§ Problem requirements
Write out every line below that includes the word "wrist".

Supplied records section start

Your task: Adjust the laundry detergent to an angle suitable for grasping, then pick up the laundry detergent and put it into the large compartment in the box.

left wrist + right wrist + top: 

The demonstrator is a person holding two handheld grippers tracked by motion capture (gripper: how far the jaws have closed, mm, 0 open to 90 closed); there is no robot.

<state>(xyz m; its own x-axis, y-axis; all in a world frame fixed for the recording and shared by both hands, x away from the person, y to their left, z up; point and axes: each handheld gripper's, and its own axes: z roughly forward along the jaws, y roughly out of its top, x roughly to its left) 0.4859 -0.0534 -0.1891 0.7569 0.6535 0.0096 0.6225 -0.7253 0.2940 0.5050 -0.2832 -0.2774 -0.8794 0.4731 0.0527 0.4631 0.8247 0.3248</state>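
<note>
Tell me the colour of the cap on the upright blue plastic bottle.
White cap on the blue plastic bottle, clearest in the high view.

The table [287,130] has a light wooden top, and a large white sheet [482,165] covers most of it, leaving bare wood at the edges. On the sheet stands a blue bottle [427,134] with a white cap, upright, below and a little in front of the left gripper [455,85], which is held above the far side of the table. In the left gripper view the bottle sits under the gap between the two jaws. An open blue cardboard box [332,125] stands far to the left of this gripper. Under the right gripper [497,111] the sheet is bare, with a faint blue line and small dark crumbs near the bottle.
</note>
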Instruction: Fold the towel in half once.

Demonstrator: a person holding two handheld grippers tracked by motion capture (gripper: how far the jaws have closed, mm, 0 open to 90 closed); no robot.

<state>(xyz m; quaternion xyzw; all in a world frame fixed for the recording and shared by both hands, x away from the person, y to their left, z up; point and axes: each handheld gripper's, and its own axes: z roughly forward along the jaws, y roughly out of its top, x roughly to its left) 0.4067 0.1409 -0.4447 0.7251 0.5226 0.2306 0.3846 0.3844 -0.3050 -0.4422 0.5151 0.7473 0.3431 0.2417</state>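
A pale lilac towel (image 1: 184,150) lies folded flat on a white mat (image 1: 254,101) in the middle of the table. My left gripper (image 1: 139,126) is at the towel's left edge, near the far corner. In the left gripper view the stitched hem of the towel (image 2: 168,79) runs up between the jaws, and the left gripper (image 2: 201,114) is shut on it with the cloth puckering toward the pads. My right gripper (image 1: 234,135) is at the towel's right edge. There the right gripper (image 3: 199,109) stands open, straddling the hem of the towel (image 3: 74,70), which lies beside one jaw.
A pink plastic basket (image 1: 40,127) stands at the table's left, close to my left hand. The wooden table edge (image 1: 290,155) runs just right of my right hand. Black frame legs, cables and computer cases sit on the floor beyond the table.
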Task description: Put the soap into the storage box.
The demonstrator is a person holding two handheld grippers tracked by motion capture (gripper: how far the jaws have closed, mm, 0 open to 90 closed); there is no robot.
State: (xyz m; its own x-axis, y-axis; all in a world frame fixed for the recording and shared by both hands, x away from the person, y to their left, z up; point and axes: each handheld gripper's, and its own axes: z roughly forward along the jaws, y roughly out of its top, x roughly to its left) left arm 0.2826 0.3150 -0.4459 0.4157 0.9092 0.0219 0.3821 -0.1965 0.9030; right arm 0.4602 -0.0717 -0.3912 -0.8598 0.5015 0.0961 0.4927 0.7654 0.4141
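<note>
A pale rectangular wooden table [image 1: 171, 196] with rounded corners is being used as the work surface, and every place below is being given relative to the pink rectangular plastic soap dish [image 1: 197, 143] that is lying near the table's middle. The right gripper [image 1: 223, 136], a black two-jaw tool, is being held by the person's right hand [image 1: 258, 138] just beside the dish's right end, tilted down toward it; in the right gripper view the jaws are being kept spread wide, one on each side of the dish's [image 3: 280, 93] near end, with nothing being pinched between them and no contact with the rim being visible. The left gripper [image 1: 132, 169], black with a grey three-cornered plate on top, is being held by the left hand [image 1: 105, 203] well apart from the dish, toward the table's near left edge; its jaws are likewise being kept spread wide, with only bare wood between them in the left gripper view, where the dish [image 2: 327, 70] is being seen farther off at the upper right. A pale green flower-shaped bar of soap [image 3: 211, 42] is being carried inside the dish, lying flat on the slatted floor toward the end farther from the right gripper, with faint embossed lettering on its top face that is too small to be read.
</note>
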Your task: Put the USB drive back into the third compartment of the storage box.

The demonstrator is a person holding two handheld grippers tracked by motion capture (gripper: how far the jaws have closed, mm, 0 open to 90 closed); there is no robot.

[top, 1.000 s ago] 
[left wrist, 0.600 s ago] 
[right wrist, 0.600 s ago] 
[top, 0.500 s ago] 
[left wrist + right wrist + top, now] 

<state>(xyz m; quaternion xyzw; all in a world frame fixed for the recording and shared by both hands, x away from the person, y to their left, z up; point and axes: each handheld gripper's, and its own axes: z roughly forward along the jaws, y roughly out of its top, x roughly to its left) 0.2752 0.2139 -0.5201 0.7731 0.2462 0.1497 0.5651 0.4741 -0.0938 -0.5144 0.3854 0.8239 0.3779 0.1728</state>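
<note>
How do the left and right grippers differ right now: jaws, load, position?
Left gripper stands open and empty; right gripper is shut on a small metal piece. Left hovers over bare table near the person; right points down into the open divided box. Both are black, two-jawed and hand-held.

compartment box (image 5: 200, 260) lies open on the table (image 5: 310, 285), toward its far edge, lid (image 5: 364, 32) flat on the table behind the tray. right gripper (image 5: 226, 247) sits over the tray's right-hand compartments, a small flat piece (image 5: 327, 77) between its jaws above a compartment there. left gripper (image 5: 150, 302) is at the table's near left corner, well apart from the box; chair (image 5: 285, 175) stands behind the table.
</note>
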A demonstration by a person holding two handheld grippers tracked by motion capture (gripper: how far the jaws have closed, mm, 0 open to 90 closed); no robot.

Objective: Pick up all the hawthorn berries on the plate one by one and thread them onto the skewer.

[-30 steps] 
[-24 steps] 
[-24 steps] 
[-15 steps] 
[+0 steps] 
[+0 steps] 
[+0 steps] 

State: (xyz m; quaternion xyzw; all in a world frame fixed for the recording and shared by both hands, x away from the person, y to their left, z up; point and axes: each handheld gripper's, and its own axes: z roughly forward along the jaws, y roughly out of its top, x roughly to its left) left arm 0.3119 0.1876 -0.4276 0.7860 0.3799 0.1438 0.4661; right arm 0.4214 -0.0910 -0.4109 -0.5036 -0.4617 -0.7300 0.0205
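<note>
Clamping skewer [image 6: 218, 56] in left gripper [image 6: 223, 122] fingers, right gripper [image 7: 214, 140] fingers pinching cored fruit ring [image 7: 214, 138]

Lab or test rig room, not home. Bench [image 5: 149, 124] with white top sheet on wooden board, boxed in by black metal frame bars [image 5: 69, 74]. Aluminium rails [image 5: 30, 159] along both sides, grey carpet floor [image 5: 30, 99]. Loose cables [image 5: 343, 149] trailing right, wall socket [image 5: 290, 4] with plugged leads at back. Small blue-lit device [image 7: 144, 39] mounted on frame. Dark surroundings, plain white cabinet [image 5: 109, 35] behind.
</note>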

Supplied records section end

§ Result of the task
left wrist + right wrist + top: 
[left wrist, 0.600 s ago] 
[right wrist, 0.600 s ago] 
[left wrist + right wrist + top, now] 

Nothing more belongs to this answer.